• _Brief_: From the first line to the last, copy the material exactly.

Segment Start: Record set

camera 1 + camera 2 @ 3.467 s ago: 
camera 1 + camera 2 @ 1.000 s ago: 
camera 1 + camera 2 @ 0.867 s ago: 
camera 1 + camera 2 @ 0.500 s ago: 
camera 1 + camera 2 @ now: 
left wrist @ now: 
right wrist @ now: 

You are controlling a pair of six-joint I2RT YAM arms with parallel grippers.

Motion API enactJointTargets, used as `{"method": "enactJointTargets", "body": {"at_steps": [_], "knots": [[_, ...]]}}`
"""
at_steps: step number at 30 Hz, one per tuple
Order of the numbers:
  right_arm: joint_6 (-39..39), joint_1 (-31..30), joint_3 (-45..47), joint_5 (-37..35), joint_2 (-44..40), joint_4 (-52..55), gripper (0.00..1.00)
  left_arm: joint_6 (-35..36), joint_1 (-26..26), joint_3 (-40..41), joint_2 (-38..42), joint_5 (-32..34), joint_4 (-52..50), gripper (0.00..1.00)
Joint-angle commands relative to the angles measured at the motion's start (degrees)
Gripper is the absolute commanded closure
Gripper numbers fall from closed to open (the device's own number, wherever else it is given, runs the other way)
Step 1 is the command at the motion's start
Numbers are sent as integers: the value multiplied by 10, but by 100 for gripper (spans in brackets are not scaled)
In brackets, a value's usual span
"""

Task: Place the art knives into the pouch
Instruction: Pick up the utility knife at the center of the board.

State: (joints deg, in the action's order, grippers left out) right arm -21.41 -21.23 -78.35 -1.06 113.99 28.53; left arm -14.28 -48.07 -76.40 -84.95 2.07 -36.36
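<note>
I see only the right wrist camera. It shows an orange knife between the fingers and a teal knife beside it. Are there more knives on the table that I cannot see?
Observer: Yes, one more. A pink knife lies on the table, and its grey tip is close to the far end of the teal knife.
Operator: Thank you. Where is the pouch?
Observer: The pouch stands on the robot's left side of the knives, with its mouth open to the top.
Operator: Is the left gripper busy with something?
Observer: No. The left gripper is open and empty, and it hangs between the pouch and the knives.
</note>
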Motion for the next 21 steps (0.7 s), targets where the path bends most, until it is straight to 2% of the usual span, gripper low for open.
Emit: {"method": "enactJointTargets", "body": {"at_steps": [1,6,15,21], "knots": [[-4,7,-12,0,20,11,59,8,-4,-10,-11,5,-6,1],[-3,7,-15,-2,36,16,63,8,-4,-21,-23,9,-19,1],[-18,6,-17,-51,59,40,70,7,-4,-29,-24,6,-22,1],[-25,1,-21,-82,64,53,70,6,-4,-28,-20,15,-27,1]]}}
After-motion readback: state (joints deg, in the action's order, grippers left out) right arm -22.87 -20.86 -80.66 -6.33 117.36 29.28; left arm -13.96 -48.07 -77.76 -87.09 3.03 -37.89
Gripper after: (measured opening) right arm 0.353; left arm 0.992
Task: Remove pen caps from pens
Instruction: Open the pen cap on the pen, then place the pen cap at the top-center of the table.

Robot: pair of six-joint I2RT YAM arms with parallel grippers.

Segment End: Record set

• _Solution to this task_:
camera 1 + camera 2 @ 3.467 s ago: 
camera 1 + camera 2 @ 1.000 s ago: 
camera 1 + camera 2 @ 0.867 s ago: 
camera 1 + camera 2 @ 0.500 s ago: 
camera 1 + camera 2 @ now: 
left wrist @ now: 
right wrist @ now: 

You are controlling a pair of six-joint I2RT YAM arms with parallel grippers.

Motion API enactJointTargets, used as `{"method": "enactJointTargets", "body": {"at_steps": [_], "knots": [[_, ...]]}}`
"""
at_steps: step number at 30 Hz, one per tuple
Order of the numbers:
  right_arm: joint_6 (-39..39), joint_1 (-31..30), joint_3 (-45..47), joint_5 (-37..35), joint_2 (-44..40), joint_4 (-52..55), gripper (0.00..1.00)
  left_arm: joint_6 (-35..36), joint_1 (-26..26), joint_3 (-40..41), joint_2 (-38..42), joint_5 (-32..34), joint_4 (-52..50), gripper (0.00..1.00)
Joint-angle commands relative to the angles measured at the motion's start (degrees)
Gripper is the absolute commanded closure
Gripper numbers fall from closed to open (the device's own number, wherever else it is given, runs the other way)
Step 1 is the command at the motion's start
Numbers are sent as integers: the value multiplied by 10, but by 100 for gripper (spans in brackets are not scaled)
In brackets, a value's usual span
"""

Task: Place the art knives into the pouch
Instruction: Pick up the utility knife at the center of the board.

State: (joints deg, in the action's order, grippers left out) right arm -21.41 -21.23 -78.35 -1.06 113.99 28.53; left arm -14.28 -48.07 -76.40 -84.95 2.07 -36.36
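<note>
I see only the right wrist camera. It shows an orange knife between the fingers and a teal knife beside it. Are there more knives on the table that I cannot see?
Observer: Yes, one more. A pink knife lies on the table, and its grey tip is close to the far end of the teal knife.
Operator: Thank you. Where is the pouch?
Observer: The pouch stands on the robot's left side of the knives, with its mouth open to the top.
Operator: Is the left gripper busy with something?
Observer: No. The left gripper is open and empty, and it hangs between the pouch and the knives.
</note>
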Motion for the next 21 steps (0.7 s), targets where the path bends most, until it is straight to 2% of the usual span, gripper low for open.
Emit: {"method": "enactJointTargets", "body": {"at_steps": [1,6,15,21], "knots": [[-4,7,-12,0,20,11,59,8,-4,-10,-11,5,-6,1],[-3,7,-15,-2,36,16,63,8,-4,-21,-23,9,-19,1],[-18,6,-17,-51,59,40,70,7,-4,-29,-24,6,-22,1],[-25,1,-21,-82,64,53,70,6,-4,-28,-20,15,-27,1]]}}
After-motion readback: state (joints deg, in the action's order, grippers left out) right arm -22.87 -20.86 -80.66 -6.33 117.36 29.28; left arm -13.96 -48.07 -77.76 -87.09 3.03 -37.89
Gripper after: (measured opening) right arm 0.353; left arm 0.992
Task: Remove pen caps from pens
Instruction: Open the pen cap on the pen, then place the pen cap at the top-center of the table.

Robot: pair of six-joint I2RT YAM arms with parallel grippers.

What the exercise asked for is now done.